→ **WHAT TO DO**:
Each entry below must come back exactly as written, without its pictures.

EXERCISE DATA Block Start

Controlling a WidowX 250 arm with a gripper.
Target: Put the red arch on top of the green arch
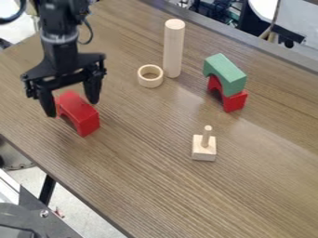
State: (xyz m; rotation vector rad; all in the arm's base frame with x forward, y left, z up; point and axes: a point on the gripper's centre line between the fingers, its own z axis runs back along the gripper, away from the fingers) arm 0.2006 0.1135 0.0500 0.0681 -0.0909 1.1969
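Note:
At the left of the table, the gripper (69, 103) hangs open, its two fingers around the upper end of a red arch (82, 115) that stands on the table. I cannot tell whether they touch it. The green arch (226, 74) rests on top of a second red arch (233, 100) at the right, both with their openings facing down toward the lower left.
A tall wooden cylinder (174, 48) stands upright between the gripper and the green arch, with a wooden ring (150, 76) beside it. Nearer the middle sits a square wooden base with a peg (204, 148). The table's edge (81, 201) runs along the lower left.

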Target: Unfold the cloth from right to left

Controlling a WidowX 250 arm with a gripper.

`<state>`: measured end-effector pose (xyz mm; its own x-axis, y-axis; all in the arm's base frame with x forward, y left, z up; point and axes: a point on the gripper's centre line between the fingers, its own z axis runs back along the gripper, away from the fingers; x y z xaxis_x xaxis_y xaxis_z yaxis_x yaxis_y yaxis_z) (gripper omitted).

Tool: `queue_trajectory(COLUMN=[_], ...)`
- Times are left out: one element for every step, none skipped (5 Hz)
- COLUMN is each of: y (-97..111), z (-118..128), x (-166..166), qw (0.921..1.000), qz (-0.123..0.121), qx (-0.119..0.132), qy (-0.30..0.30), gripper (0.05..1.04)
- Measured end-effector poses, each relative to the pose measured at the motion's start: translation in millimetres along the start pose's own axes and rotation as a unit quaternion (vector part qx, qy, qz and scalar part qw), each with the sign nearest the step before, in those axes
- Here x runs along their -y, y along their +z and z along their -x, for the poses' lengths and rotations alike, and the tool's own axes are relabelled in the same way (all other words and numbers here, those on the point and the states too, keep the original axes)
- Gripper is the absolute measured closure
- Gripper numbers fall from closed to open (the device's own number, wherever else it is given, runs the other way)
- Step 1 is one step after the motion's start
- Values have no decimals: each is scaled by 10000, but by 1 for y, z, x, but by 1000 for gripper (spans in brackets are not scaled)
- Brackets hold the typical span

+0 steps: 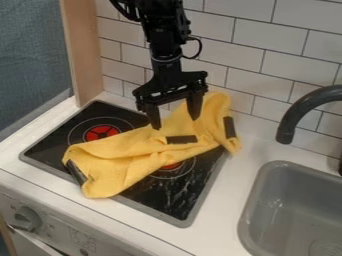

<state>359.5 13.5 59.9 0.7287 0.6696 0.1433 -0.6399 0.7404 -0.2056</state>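
Wide apart stand the jaws of the black two-finger gripper (176,123), pointing down over the far part of the yellow cloth (127,155); whether the tips touch the fabric I cannot tell. Nearest, at 8 o'clock, is the control knob (25,219), with the grey sink (248,215) at 4 to 5 o'clock. Beyond them lies the black cooktop (177,197), and the cloth sprawls across it: a near corner at 7 to 8 o'clock, a dark strip (182,139) close to the middle, and a bunched, raised end toward 1 to 2 o'clock, lapping past the cooktop's edge. That rumpled end seems the part to open now. To do it well, I'd set one finger either side of a single ridge there, go down just far enough to catch the top layer, and close gently; a deep bite would likely take the layers beneath and drag the lot. Then lift a little, carry low toward 9 o'clock, and release only once the flap is past its fold. Farther back, the curved faucet (310,102) at 2 to 3 o'clock and the tiled wall (267,60) toward 1 o'clock call for a modest swing on that side
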Motion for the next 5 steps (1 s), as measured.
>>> queue_trajectory(y=[-10,-16,-17,-18,-14], z=[5,8,-2,-9,-19], x=[-4,-4,-17,-30,-35], qw=[9999,9989,9955,9780,9471], qz=[-89,-56,57,549,907], qx=[-134,-275,-312,-536,-600], qy=[0,-364,-898,-1940,-3021], gripper=[83,83,83,83,83])
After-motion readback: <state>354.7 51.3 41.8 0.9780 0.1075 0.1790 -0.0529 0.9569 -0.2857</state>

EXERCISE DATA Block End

→ **WRITTEN REPLY**:
Controlling a WidowX 250 arm with a gripper.
Target: Put the red arch on top of the green arch
State: (xyz m; rotation vector rad; all in the arm's base frame with x forward, y left, z up; point and axes: a point on the gripper's centre line between the fingers, its own z axis runs back along the gripper, away from the fingers) arm 0.2006 0.1135 0.0500 0.0681 -0.0909 1.1969
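Note:
At the left of the table, the gripper (69, 103) hangs open, its two fingers around the upper end of a red arch (82, 115) that stands on the table. I cannot tell whether they touch it. The green arch (226, 74) rests on top of a second red arch (233, 100) at the right, both with their openings facing down toward the lower left.
A tall wooden cylinder (174, 48) stands upright between the gripper and the green arch, with a wooden ring (150, 76) beside it. Nearer the middle sits a square wooden base with a peg (204, 148). The table's edge (81, 201) runs along the lower left.
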
Target: Unfold the cloth from right to left

Controlling a WidowX 250 arm with a gripper.

`<state>`: measured end-effector pose (xyz mm; its own x-axis, y-axis; all in the arm's base frame with x forward, y left, z up; point and axes: a point on the gripper's centre line between the fingers, its own z axis runs back along the gripper, away from the fingers; x y z xaxis_x xaxis_y xaxis_z yaxis_x yaxis_y yaxis_z) (gripper omitted).

Tool: `queue_trajectory(COLUMN=[_], ...)`
- Times are left out: one element for every step, none skipped (5 Hz)
- COLUMN is each of: y (-97..111), z (-118..128), x (-166..166), qw (0.921..1.000), qz (-0.123..0.121), qx (-0.119..0.132), qy (-0.30..0.30), gripper (0.05..1.04)
- Measured end-effector poses, each relative to the pose measured at the motion's start: translation in millimetres along the start pose's own axes and rotation as a unit quaternion (vector part qx, qy, qz and scalar part qw), each with the sign nearest the step before, in those axes
- Here x runs along their -y, y along their +z and z along their -x, for the poses' lengths and rotations alike, and the tool's own axes are relabelled in the same way (all other words and numbers here, those on the point and the states too, keep the original axes)
- Gripper is the absolute measured closure
- Gripper numbers fall from closed to open (the device's own number, wherever else it is given, runs the other way)
- Step 1 is one step after the motion's start
- Values have no decimals: each is scaled by 10000, but by 1 for y, z, x, but by 1000 for gripper (spans in brackets are not scaled)
- Brackets hold the typical span

+0 steps: 

<state>359.5 13.5 59.9 0.7287 0.6696 0.1433 -0.6399 0.7404 -0.2056</state>
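Wide apart stand the jaws of the black two-finger gripper (176,123), pointing down over the far part of the yellow cloth (127,155); whether the tips touch the fabric I cannot tell. Nearest, at 8 o'clock, is the control knob (25,219), with the grey sink (248,215) at 4 to 5 o'clock. Beyond them lies the black cooktop (177,197), and the cloth sprawls across it: a near corner at 7 to 8 o'clock, a dark strip (182,139) close to the middle, and a bunched, raised end toward 1 to 2 o'clock, lapping past the cooktop's edge. That rumpled end seems the part to open now. To do it well, I'd set one finger either side of a single ridge there, go down just far enough to catch the top layer, and close gently; a deep bite would likely take the layers beneath and drag the lot. Then lift a little, carry low toward 9 o'clock, and release only once the flap is past its fold. Farther back, the curved faucet (310,102) at 2 to 3 o'clock and the tiled wall (267,60) toward 1 o'clock call for a modest swing on that side
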Motion for the next 5 steps (1 s), as measured.
>>> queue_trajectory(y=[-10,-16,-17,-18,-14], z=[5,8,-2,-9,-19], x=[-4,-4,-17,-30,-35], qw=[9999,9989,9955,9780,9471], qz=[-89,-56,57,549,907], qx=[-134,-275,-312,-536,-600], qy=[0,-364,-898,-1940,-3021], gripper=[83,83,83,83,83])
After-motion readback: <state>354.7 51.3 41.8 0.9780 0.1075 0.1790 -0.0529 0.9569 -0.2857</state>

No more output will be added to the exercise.